Christophe Hutin

  • Année 2007
  • La Plateforme
  • Rennes
  • du 10 mai au 1er juin 2007

Lors de l’entretien avec Christophe Hutin, que nous montrons à l’occasion de son exposition à La Plateforme, j’ai retenu de lui une rigueur de pensée qui se manifeste dans son travail, des maisons individuelles pour la plupart. Deux mots me viennent à l’esprit, économie et faire espace. Le premier se réfère aux budgets de maisons relativement peu coûteuses, construites avec des charpentes en bois ou métal. Là où le main stream pavillonnaire persiste à faire de la petite construction, dite traditionnelle, Christophe Hutin répond avec des techniques industrielles et contemporaines. Puis, s’il a trouvé une réponse à l’équation coût/bénéfice, c’est déjà un élargissement de l’offre. C’est prometteur, si l’on réfléchit à l’habitat économique à une échelle plus large. Cela fait donc émerger un raisonnement plus général car la maison individuelle est l’objet de recherches des grands entrepreneurs, associés à des architectes, sous l’impulsion du ministre en charge. C’est un marché pour lequel IKEA se prépare à lancer ses kits, un terrain fertile et ouvert à de nouvelles idées.
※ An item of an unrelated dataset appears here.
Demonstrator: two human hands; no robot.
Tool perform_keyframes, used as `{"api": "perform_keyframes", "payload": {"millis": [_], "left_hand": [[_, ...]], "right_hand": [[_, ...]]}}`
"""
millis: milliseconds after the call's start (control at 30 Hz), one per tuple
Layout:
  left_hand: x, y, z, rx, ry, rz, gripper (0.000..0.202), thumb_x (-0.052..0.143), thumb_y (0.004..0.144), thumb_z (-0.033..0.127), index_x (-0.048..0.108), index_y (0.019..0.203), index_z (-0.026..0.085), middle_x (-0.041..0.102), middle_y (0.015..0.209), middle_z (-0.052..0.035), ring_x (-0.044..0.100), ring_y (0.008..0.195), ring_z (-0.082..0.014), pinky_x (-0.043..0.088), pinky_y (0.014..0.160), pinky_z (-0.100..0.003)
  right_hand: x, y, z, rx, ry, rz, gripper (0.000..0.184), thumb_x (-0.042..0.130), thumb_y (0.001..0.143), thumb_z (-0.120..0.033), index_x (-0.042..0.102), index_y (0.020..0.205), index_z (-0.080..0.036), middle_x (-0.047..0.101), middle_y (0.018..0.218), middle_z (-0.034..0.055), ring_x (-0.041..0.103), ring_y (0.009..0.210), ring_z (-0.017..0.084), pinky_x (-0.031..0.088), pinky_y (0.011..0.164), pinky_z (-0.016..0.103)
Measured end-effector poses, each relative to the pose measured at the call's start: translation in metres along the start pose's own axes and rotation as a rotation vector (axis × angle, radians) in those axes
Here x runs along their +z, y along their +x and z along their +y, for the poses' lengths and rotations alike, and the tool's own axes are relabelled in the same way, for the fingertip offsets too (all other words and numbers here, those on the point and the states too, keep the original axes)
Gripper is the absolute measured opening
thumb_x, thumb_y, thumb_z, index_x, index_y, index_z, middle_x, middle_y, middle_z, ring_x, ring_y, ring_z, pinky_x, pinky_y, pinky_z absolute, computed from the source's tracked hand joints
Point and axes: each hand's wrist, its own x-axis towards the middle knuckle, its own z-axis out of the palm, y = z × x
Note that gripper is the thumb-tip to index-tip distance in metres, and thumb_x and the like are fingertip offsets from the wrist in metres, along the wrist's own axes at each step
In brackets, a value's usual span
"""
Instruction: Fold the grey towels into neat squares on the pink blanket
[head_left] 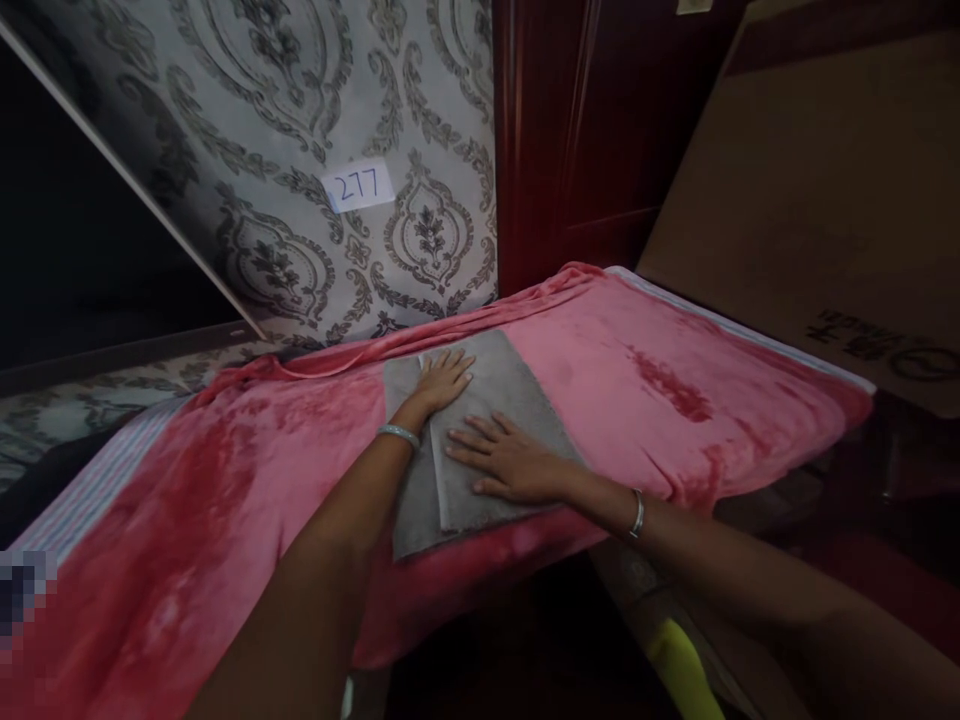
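A grey towel-like cloth, folded over on itself, lies flat across a pink plush blanket. Its upper layer leaves a strip of the lower layer showing along the left side. My left hand rests palm down near the cloth's far left part, fingers spread. Closer to me and further right, my right hand also presses flat on the cloth with its fingers apart. Neither hand grips anything. Each wrist wears a bracelet.
Patterned wallpaper with a paper label reading 277 rises behind the blanket. A dark screen stands at the left. A large cardboard box leans at the right, beside a dark red door. Something yellow shows below.
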Motion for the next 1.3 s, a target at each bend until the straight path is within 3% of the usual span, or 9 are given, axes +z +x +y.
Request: {"api": "perform_keyframes", "payload": {"millis": [200,300,400,533,667,833,1033,1167,1300], "left_hand": [[-0.003,0.0,0.002,-0.021,0.014,-0.016,0.054,0.039,0.103,0.042,0.041,0.156,0.035,0.027,0.17,-0.0024,0.017,0.158,-0.0294,0.007,0.126,-0.057],[-0.013,-0.002,0.008,-0.019,0.044,-0.047,0.054,0.04,0.103,0.041,0.042,0.156,0.032,0.029,0.169,-0.0048,0.018,0.158,-0.0313,0.007,0.125,-0.061],[-0.027,0.003,0.022,0.075,0.075,-0.02,0.049,0.042,0.102,0.04,0.052,0.15,0.032,0.036,0.166,-0.0038,0.023,0.156,-0.0323,0.005,0.126,-0.061],[-0.033,0.029,0.048,0.248,0.02,-0.008,0.048,0.032,0.105,0.038,0.052,0.149,0.036,0.037,0.165,0.0022,0.023,0.156,-0.0247,0.005,0.128,-0.052],[-0.012,0.058,0.062,0.209,0.039,-0.097,0.048,0.035,0.104,0.042,0.051,0.15,0.039,0.033,0.167,0.0029,0.02,0.157,-0.0253,0.004,0.127,-0.057],[0.012,0.067,0.056,0.183,0.061,-0.145,0.051,0.034,0.104,0.044,0.044,0.154,0.042,0.028,0.169,0.0043,0.015,0.158,-0.0278,0.004,0.125,-0.061],[0.012,0.062,0.055,0.206,0.054,-0.133,0.051,0.03,0.105,0.045,0.044,0.154,0.04,0.027,0.17,0.0033,0.013,0.159,-0.0285,0.005,0.125,-0.061],[0.013,0.062,0.056,0.22,0.057,-0.101,0.05,0.032,0.105,0.044,0.046,0.153,0.039,0.028,0.169,0.0023,0.017,0.158,-0.0299,0.006,0.125,-0.062],[0.016,0.062,0.058,0.222,0.044,-0.094,0.051,0.032,0.104,0.045,0.047,0.152,0.04,0.028,0.169,0.0028,0.017,0.158,-0.0297,0.006,0.125,-0.063]], "right_hand": [[0.009,-0.033,-0.04,-0.03,0.101,-0.046,0.069,0.054,0.102,-0.049,0.029,0.163,-0.029,0.023,0.169,0.0054,0.008,0.158,0.026,0.002,0.127,0.056],[0.0,-0.044,-0.042,-0.05,0.172,-0.064,0.063,0.05,0.104,-0.051,0.033,0.161,-0.029,0.03,0.167,0.0043,0.014,0.157,0.023,0.006,0.128,0.052],[-0.021,-0.042,-0.016,-0.012,0.158,0.025,0.057,0.047,0.105,-0.05,0.043,0.157,-0.027,0.036,0.164,0.0062,0.022,0.156,0.023,0.012,0.127,0.051],[-0.045,-0.023,0.043,0.065,0.09,0.142,0.052,0.046,0.106,-0.044,0.048,0.154,-0.022,0.041,0.162,0.0102,0.027,0.154,0.024,0.02,0.125,0.053],[-0.034,-0.011,0.08,0.076,0.053,0.106,0.053,0.046,0.106,-0.045,0.047,0.155,-0.023,0.043,0.161,0.0104,0.028,0.154,0.025,0.02,0.125,0.055],[-0.012,-0.014,0.088,0.065,0.048,0.113,0.06,0.044,0.105,-0.051,0.036,0.16,-0.028,0.028,0.168,0.0091,0.018,0.157,0.025,0.015,0.125,0.057],[-0.013,-0.03,0.068,0.021,0.11,0.061,0.063,0.056,0.1,-0.054,0.039,0.158,-0.034,0.027,0.168,0.0053,0.011,0.157,0.032,0.01,0.124,0.064],[-0.005,-0.062,0.026,-0.051,0.145,0.085,0.068,0.063,0.097,-0.047,0.036,0.159,-0.037,0.031,0.167,0.0026,0.014,0.157,0.029,0.012,0.125,0.06],[0.0,-0.094,-0.018,-0.026,0.18,0.093,0.072,0.065,0.096,-0.043,0.032,0.16,-0.037,0.035,0.165,0.0017,0.016,0.157,0.026,0.014,0.127,0.057]]}}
L’économie permet de faire de l’espace. C’est tout un pan de l’idéologie des architectes modernes que Christophe Hutin reprend à son compte. Je pense aux projets de Mies van der Rohe à Weisenhof et à Pierre Koënig dans son projet phare pour sa Case Study House à Hollywood Hights. Ils sont moins chics et plus petits, les projets de Christophe Hutin, mais à leurs niveaux ils rendent accessibles aux communs des mortels un plan architectural clean, de la lumière, des vues traversantes, des surfaces vitrées en abondance. Il met la modernité à la portée des petits budgets car ses maisons individuelles apportent l’essentiel de la qualité architecturale : l’intégrité du plan et l’espace. Les plans font l’objet d’une partition géométrique intelligente qui lui permettent de hiérarchiser les pièces et les plages d’occupation. Au Bouscat et à Tabanac, une partition en quatre quarts. A Montpeyroux et la Maison Algeco (prototype), une moitié jour, l’autre nuit. La maison à Saint-Jean d’Illac propose un plan de masses formé par un rectangle dans le rectangle. Son plan en « L » intègre la piscine aux autres trois quarts du jardin. Tout cela a du sens et propose une habitabilité optimale.
Cette méthode de travail, en rapport avec son passage par l’agence d’Anne Lacaton et Jean-Philippe Vassal, suppose non seulement une culture architecturale mais aussi une pédagogie d’architecte. C’est une démarche qui invite l’habitant à faire un up grade de son mode de vie, surtout lorsqu’on travaille dans le marché privé. Vivre dans une maison transparente ce n’est peut être pas ce qu’attend l’acheteur moyen, celui qui rêve d’un pavillon figuré dans l’aquarelle suspendue au mur de son imaginaire. Car l’imaginaire est ici dépassé et dissout par l’espace architectural. Ce n’est pas une mince affaire de le convaincre, ce client-là. Il faut du courage et des convictions. L’économie est un bon argument mais ce n’est pas une réponse à tout.
L’imaginaire au sens propre de l’image apparaît dans deux de ses projets : les fleurs imprimées qui habillent le refuge de montagne dans les Alpes (pour Créa-bois) et la tour Baobab, symbole de la culture africaine adoré par la foule rassemblée devant son projet de musée à Cape Town, en Afrique du Sud. L’humour et une certaine forme de plaisir, dérogent la rigueur pour faire la place au spectateur dans la scène architecturale. S’ouvre ici un pan de dualité, invisible dans les maisons citées précédemment, qui peut être le signal d’une évolution future.
Quoi que je puisse dire sur les maisons de Christophe Hutin, d’ajouter ceci ou cela, je dirais aussi que je pourrais très bien vivre dans ces maisons. J’en serais heureux.